# REQUIRED ACTION:
The whole listing below should be printed again exactly, with no images.

# SOURCE MATERIAL:
• • •
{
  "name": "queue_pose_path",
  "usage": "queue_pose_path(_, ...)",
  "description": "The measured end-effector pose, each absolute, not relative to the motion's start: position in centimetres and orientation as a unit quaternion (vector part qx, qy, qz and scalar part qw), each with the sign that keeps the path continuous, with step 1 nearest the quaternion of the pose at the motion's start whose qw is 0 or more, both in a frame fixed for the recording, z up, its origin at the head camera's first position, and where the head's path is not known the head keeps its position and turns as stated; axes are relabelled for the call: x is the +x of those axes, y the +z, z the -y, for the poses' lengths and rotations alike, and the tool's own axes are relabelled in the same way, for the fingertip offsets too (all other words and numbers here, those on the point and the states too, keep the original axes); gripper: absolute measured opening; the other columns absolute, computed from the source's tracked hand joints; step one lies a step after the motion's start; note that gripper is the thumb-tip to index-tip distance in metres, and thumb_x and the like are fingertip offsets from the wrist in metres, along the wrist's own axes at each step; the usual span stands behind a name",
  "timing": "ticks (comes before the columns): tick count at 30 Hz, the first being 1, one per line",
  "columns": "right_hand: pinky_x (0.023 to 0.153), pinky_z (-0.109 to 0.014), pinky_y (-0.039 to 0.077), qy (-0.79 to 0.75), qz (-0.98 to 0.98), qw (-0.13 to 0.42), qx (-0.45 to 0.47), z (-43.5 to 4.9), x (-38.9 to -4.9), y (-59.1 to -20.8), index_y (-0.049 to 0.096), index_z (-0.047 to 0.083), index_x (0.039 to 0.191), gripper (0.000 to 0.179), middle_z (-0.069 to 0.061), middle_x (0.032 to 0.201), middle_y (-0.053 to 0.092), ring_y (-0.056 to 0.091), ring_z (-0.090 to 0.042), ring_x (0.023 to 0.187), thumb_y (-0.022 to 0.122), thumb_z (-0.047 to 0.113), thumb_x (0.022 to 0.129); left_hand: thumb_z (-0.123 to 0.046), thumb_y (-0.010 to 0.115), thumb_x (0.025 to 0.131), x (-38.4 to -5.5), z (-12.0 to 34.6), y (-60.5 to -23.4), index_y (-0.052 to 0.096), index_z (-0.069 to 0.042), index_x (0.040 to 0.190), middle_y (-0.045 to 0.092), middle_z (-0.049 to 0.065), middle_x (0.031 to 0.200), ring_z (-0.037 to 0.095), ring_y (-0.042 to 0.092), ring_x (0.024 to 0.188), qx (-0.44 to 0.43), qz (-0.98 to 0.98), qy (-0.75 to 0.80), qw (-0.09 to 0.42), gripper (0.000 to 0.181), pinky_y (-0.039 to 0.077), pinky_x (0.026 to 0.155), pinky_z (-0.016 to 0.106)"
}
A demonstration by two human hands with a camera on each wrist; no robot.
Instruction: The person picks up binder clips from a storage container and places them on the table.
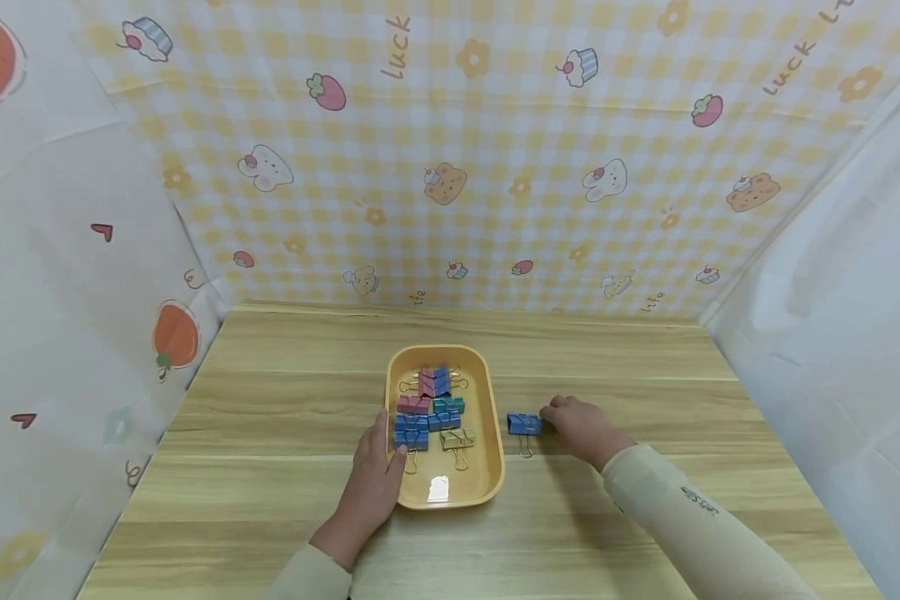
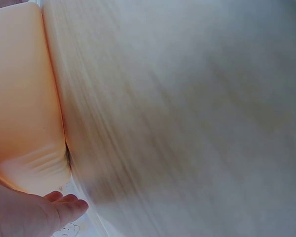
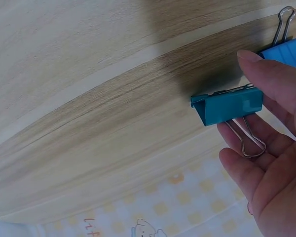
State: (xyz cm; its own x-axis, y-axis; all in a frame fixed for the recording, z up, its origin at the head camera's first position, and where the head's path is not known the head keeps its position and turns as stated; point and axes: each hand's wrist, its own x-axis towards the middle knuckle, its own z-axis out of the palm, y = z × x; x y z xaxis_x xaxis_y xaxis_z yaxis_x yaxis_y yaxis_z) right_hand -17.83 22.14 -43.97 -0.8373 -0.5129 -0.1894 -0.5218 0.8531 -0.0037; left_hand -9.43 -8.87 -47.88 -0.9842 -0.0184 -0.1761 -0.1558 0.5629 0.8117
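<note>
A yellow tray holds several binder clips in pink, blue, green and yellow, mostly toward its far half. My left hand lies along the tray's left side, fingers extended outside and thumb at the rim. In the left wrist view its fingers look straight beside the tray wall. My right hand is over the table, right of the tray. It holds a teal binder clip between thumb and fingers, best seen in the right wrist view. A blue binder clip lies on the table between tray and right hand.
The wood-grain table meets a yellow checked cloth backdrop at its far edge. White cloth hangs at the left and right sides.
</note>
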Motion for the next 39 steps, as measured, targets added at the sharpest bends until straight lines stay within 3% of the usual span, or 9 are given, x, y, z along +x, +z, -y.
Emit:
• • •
# SOLVED PROBLEM:
{
  "name": "queue_pose_path",
  "usage": "queue_pose_path(_, ...)",
  "description": "The measured end-effector pose, each absolute, not relative to the motion's start: position in centimetres and orientation as a unit quaternion (vector part qx, qy, qz and scalar part qw), each with the sign that keeps the path continuous, with step 1 nearest the quaternion of the pose at the motion's start whose qw is 0 or more, both in a frame fixed for the recording, z up, its origin at the head camera's first position, and where the head's path is not known the head keeps its position and turns as stated; axes are relabelled for the call: x is the +x of those axes, y the +z, z the -y, for the poses' lengths and rotations alike, and the tool's own axes are relabelled in the same way, for the fingertip offsets too (all other words and numbers here, those on the point and the states too, keep the original axes); gripper: absolute measured opening; the other columns absolute, computed from the source's tracked hand joints; step one lies a step after the motion's start; note that gripper is the thumb-tip to index-tip distance in metres, and thumb_x and the like are fingertip offsets from the wrist in metres, along the wrist's own axes at each step; the usual span stands behind a name",
  "timing": "ticks (comes before the columns): tick count at 30 Hz, the first being 1, one per line",
  "columns": "right_hand: pinky_x (0.023 to 0.153), pinky_z (-0.109 to 0.014), pinky_y (-0.039 to 0.077), qy (-0.79 to 0.75), qz (-0.98 to 0.98), qw (-0.13 to 0.42), qx (-0.45 to 0.47), z (-43.5 to 4.9), x (-38.9 to -4.9), y (-59.1 to -20.8), index_y (-0.049 to 0.096), index_z (-0.047 to 0.083), index_x (0.039 to 0.191), gripper (0.000 to 0.179), middle_z (-0.069 to 0.061), middle_x (0.032 to 0.201), middle_y (-0.053 to 0.092), ring_y (-0.056 to 0.091), ring_z (-0.090 to 0.042), ring_x (0.023 to 0.187), thumb_y (-0.022 to 0.122), thumb_z (-0.047 to 0.113), thumb_x (0.022 to 0.129); left_hand: thumb_z (-0.123 to 0.046), thumb_y (-0.010 to 0.115), thumb_x (0.025 to 0.131), x (-38.4 to -5.5), z (-12.0 to 34.6), y (-60.5 to -23.4), index_y (-0.052 to 0.096), index_z (-0.069 to 0.042), index_x (0.040 to 0.190), middle_y (-0.045 to 0.092), middle_z (-0.049 to 0.065), middle_x (0.031 to 0.200), ring_z (-0.037 to 0.095), ring_y (-0.042 to 0.092), ring_x (0.024 to 0.188), qx (-0.44 to 0.43), qz (-0.98 to 0.98), qy (-0.75 to 0.80), qw (-0.09 to 0.42), gripper (0.000 to 0.181), pinky_y (-0.039 to 0.077), pinky_x (0.026 to 0.155), pinky_z (-0.016 to 0.106)"
}
A demonstration by two human hands with a camera on each wrist; no robot.
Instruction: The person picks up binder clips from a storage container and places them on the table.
State: (xyz cm; its own x-axis, y-axis; all in a frame fixed for the recording, z up, its origin at the head camera's first position, and where the head's path is not known the head keeps its position and turns as stated; point and axes: each hand's wrist, its own x-axis towards the middle knuckle, its own z-axis out of the palm, y = z × x; x y z xaxis_x xaxis_y xaxis_z yaxis_x yaxis_y yaxis_z) right_hand -17.83 22.14 -43.97 -0.8373 -0.5129 -0.1894 -0.5218 0.8531 -0.0037; left_hand -9.43 -8.87 -47.88 -0.9842 -0.0184 -0.1761 -0.1558 0.5629 0.8117
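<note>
A yellow tray holds several binder clips in pink, blue, green and yellow, mostly toward its far half. My left hand lies along the tray's left side, fingers extended outside and thumb at the rim. In the left wrist view its fingers look straight beside the tray wall. My right hand is over the table, right of the tray. It holds a teal binder clip between thumb and fingers, best seen in the right wrist view. A blue binder clip lies on the table between tray and right hand.
The wood-grain table meets a yellow checked cloth backdrop at its far edge. White cloth hangs at the left and right sides.
</note>
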Motion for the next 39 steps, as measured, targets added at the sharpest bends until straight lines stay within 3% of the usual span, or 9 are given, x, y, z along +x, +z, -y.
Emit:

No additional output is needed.